MFA Alumni Leah Raintree presents the landscape is not still at Staniar Gallery

Leah Raintree, Clearing, 2021, iris ash, wood ash glaze, Virginia clay soil on porcelain, 13 1/2 x 9”

Dear Friends,

I’m so pleased to announce my exhibition and artist talk at the Staniar Gallery at W&L University in Lexington, VA, on view February 14 – March 19, 2022.  An artist talk and reception will be held on Tuesday, February 15, beginning at 5:30pm.  Originally shown at Reynolds Gallery in Richmond, VA Leah Raintree: the landscape is not still at the Staniar Gallery will include several new and expanded works. Full details for the exhibition and talk are below. If you are near Lexington, I hope you can see the show!
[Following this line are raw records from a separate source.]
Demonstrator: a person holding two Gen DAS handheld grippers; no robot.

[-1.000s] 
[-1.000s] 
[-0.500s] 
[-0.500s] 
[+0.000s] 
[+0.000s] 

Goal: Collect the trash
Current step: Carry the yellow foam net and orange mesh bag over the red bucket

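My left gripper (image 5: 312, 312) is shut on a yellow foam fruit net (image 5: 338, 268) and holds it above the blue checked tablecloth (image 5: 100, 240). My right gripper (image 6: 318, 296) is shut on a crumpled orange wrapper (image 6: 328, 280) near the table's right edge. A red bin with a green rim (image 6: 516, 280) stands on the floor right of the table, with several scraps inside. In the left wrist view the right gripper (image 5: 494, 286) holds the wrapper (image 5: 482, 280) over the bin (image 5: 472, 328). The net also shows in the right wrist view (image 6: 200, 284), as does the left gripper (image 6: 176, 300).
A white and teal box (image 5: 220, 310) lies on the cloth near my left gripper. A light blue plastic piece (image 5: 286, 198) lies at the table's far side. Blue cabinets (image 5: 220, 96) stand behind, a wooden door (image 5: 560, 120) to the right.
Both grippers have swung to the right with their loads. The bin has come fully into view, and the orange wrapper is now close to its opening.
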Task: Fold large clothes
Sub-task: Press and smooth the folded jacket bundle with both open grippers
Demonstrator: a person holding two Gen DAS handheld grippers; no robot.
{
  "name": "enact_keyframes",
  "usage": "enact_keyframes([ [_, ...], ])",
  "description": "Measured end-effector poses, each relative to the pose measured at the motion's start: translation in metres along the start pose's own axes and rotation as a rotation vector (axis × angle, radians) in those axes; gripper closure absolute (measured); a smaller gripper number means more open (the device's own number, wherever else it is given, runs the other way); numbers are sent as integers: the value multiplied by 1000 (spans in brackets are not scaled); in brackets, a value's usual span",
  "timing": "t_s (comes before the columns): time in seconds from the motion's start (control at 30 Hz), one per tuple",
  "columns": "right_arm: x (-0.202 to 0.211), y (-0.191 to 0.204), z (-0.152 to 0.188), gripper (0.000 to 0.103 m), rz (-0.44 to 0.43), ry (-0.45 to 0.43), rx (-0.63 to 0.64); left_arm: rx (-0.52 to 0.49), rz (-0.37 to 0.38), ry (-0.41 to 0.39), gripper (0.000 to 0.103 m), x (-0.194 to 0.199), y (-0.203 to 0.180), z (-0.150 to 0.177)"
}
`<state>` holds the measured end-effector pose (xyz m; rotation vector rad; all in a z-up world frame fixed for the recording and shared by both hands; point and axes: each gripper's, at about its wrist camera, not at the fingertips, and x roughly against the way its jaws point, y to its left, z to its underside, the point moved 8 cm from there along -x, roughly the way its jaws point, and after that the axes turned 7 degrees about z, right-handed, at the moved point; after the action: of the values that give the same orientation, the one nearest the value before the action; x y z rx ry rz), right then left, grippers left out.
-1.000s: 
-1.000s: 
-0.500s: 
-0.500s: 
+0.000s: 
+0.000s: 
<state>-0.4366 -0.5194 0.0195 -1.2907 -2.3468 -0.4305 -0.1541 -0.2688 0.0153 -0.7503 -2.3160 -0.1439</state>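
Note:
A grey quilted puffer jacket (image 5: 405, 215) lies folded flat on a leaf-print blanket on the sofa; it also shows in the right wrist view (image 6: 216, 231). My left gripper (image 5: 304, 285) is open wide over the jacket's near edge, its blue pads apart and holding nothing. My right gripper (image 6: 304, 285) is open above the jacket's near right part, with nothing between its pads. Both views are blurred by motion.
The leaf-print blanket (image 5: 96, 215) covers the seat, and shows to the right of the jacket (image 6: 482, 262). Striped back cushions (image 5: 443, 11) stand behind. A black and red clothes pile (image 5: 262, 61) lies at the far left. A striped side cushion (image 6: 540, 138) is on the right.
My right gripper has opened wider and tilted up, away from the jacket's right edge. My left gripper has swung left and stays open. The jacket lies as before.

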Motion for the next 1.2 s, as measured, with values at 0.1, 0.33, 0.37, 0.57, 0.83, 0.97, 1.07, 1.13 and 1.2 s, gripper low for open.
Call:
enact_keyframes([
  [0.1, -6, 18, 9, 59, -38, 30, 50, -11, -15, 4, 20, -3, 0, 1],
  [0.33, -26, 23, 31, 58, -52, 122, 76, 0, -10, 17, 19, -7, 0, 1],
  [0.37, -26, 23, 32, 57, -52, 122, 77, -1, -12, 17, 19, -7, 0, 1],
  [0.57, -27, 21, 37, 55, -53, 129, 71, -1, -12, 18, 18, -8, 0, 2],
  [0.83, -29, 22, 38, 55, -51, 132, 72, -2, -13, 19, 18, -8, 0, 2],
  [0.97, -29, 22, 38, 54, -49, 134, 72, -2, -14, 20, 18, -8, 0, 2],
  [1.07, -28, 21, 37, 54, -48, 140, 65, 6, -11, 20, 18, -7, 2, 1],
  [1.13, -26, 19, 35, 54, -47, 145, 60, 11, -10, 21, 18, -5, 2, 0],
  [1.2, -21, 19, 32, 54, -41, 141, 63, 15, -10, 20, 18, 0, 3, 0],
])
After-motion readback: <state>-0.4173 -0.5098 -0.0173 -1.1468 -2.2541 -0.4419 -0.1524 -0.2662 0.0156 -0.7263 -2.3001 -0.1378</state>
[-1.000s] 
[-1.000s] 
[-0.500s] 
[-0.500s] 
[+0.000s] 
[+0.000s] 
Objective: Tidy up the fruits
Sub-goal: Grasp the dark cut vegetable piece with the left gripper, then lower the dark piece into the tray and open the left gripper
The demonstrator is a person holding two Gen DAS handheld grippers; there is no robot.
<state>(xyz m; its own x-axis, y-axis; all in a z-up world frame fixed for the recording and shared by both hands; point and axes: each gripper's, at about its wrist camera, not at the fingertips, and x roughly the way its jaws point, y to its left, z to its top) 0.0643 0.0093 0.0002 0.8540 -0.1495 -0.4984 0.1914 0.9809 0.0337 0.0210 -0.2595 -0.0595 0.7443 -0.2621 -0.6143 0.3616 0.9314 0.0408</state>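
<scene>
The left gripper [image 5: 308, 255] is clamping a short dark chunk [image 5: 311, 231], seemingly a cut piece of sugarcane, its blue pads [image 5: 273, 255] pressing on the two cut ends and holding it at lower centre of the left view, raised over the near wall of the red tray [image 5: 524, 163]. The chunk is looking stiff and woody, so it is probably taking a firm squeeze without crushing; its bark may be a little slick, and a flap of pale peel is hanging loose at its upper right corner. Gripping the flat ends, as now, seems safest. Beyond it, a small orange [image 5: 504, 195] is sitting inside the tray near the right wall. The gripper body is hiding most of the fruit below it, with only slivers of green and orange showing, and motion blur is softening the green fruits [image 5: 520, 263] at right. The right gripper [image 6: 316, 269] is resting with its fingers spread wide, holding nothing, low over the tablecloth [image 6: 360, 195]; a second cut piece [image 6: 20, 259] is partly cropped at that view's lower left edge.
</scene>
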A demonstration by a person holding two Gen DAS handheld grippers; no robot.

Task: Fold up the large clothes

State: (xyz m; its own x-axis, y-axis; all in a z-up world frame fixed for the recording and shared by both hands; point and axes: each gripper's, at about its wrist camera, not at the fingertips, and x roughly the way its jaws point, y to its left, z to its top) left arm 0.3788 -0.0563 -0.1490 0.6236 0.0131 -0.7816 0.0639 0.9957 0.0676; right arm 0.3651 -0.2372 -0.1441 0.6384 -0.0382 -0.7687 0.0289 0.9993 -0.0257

Later this spring, stay tuned for a concurrent exhibition of new works opening at Reynolds Gallery in March, 2022 which will include several new large scale drawings and ceramic works.

Finally, I’m happy to have images of my work included in Taney Roniger’s thoughtful essay You Are Therefore I Am: From Dualism to Allocentrism (and What Any of It Has To Do With Art), published in Interalia Magazine, an online magazine dedicated to the interactions between the arts, sciences, and consciousness.

With thanks for your continued support,

Leah

Leah Raintree, hand that breaks the weather: Athabasca, 2019, gelatin silver print, 36×36″

Leah Raintree: the landscape is not still

Staniar Gallery, Washington & Lee University

Lenfest Center, Wilson Hall

100 Glasgow Street, Lexington, Virginia

Artist Talk: Tuesday, February 15, 2022 – 5:30pm, Wilson Concert Hall

Reception: Tuesday, February 15, 2022 – Following Artist Talk, Staniar Gallery

On View: February 14 – March 19, 2022

Leah Raintree: the landscape is not still brings together projects that respond to sites ranging from alpine glaciers in the Canadian Rocky Mountains, early industries of clay-rich Maine, and the rural landscape of Virginia. Across the exhibition, materials from the earth are used in drawing methods that intersect with photographic and ceramic processes, allowing elements of light, time, scale, and atmosphere to influence final works. Central to the exhibition is the interrelationship between humanity and the planet, with an interest in attempts to fix, utilize, and frame the earth, and what escapes these frameworks of use and understanding.

Leah Raintree is an artist based in New York City. Her practice addresses our relationship to time, scale, and ecology through process-based interactions with sites and materials, with projects arising from a hybrid of research and physical engagement in place. She works across sculpture, drawing, and photography to distill correlations between human and geologic scales, capturing points of interaction within natural and manmade phenomena. Raintree’s work was recently featured in a solo exhibition at The Noguchi Museum in Queens, NY. She has been awarded numerous artist-in-residence fellowships including Lower Manhattan Cultural Council’s Workspace and Process Space, NYC, Frans Masereel Centrum, Belgium, and the Banff Centre, Canada. Raintree holds a BFA from Virginia Commonwealth University and an MFA from Parsons, the New School for Design.